Exercise directions: Go through the material line by line and copy each one with the word "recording".

Provided data:
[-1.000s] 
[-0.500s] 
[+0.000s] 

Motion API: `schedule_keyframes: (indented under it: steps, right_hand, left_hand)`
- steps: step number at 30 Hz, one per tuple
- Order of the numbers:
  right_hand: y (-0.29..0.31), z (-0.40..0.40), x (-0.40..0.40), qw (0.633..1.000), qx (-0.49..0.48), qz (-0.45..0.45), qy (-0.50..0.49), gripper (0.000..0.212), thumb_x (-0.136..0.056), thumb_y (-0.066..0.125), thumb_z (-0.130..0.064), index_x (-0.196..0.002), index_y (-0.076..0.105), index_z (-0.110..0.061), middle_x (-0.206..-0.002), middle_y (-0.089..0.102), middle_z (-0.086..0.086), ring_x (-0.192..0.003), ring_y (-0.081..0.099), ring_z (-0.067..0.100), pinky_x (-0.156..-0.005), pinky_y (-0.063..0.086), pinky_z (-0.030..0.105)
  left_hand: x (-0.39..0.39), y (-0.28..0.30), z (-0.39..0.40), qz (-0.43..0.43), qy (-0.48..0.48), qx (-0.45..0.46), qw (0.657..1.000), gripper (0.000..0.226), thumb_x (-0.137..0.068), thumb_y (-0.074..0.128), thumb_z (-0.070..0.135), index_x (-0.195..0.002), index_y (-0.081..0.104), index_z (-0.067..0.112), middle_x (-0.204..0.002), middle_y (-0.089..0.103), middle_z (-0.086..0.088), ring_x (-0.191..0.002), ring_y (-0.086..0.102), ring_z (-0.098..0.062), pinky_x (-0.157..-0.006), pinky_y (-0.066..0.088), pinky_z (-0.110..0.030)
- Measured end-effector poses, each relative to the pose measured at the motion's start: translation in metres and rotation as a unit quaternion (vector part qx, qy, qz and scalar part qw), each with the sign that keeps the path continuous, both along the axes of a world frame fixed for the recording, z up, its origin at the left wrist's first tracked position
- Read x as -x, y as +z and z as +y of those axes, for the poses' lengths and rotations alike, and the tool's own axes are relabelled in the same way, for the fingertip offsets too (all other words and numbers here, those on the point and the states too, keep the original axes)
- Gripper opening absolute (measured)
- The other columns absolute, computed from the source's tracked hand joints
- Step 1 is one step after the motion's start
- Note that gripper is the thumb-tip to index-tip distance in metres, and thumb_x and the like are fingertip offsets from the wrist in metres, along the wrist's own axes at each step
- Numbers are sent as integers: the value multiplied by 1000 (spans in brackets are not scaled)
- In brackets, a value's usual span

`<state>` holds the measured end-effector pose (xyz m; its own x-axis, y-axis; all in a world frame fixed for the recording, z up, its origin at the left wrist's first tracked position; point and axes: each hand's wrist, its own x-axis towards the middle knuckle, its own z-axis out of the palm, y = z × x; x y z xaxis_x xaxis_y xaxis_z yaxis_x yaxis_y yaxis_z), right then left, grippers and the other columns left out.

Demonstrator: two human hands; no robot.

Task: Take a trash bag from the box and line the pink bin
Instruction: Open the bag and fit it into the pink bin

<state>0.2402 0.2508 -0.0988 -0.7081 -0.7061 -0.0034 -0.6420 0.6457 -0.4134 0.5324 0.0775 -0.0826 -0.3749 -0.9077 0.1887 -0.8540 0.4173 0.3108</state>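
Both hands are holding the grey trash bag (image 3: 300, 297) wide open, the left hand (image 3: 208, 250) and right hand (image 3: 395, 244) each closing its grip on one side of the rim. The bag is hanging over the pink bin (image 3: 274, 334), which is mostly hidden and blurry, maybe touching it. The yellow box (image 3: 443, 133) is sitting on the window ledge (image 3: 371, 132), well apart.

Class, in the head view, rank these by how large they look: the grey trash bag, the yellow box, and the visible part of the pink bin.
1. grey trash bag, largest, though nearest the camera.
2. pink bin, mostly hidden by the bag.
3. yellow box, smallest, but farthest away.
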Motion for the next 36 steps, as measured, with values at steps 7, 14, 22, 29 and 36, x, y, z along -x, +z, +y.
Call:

Answer space:
- Measured end-effector poses, each relative to the pose measured at the motion's start: translation in metres and rotation as a unit quaternion (vector part qx, qy, qz and scalar part qw), each with the sign that keeps the path continuous, both along the axes of a world frame fixed for the recording, z up, its origin at the left wrist's first tracked position
`<state>` holds the measured end-effector pose (xyz m; its own x-axis, y-axis; all in a world frame fixed for the recording, z up, its origin at the left wrist's first tracked position; point and axes: each hand's wrist, its own x-axis towards the middle knuckle, its own z-axis out of the palm, y = z × x; x y z xaxis_x xaxis_y xaxis_z yaxis_x yaxis_y yaxis_z), right then left, grippers and the other columns left out.

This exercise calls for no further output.